Exercise:
The "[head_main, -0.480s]" line through the end of the listing below is what to set down, word for word, and nothing else.

Information shown:
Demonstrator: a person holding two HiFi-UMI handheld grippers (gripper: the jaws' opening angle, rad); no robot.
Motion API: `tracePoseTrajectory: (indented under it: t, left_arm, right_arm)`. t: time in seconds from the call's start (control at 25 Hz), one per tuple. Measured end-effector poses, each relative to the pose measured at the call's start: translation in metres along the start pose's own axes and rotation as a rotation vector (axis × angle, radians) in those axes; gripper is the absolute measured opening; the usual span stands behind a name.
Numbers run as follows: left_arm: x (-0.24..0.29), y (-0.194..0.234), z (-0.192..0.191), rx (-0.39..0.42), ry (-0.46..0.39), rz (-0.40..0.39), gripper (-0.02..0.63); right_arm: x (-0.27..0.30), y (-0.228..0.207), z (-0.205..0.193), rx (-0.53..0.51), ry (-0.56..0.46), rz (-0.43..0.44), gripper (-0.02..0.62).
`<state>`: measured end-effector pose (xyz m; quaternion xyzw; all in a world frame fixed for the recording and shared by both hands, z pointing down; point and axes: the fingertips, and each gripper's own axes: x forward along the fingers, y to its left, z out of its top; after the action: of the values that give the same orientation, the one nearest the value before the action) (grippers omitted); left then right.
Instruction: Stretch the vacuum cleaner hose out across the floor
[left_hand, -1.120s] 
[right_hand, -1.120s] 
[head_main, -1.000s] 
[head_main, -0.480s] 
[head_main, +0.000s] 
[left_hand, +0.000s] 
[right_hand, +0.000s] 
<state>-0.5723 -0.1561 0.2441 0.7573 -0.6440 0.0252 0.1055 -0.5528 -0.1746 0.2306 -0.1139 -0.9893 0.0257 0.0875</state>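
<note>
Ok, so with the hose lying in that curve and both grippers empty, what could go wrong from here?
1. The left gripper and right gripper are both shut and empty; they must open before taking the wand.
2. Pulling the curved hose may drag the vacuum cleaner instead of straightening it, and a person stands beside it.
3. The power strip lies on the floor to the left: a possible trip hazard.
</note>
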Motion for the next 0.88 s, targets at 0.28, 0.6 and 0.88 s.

Answer below:
[head_main, -0.480s] 
[head_main, +0.000s] 
[left_hand, +0.000s] 
[right_hand, +0.000s] 
<state>-0.5723 -0.1561 0.2441 0.7573 -0.6440 0.0252 0.1055 -0.5528 -0.1746 0.2306 -0.1139 -0.9893 0.0257 0.0875</state>
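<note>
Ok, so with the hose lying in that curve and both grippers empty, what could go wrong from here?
1. The left gripper and right gripper are both shut and empty; they must open before taking the wand.
2. Pulling the curved hose may drag the vacuum cleaner instead of straightening it, and a person stands beside it.
3. The power strip lies on the floor to the left: a possible trip hazard.
</note>
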Motion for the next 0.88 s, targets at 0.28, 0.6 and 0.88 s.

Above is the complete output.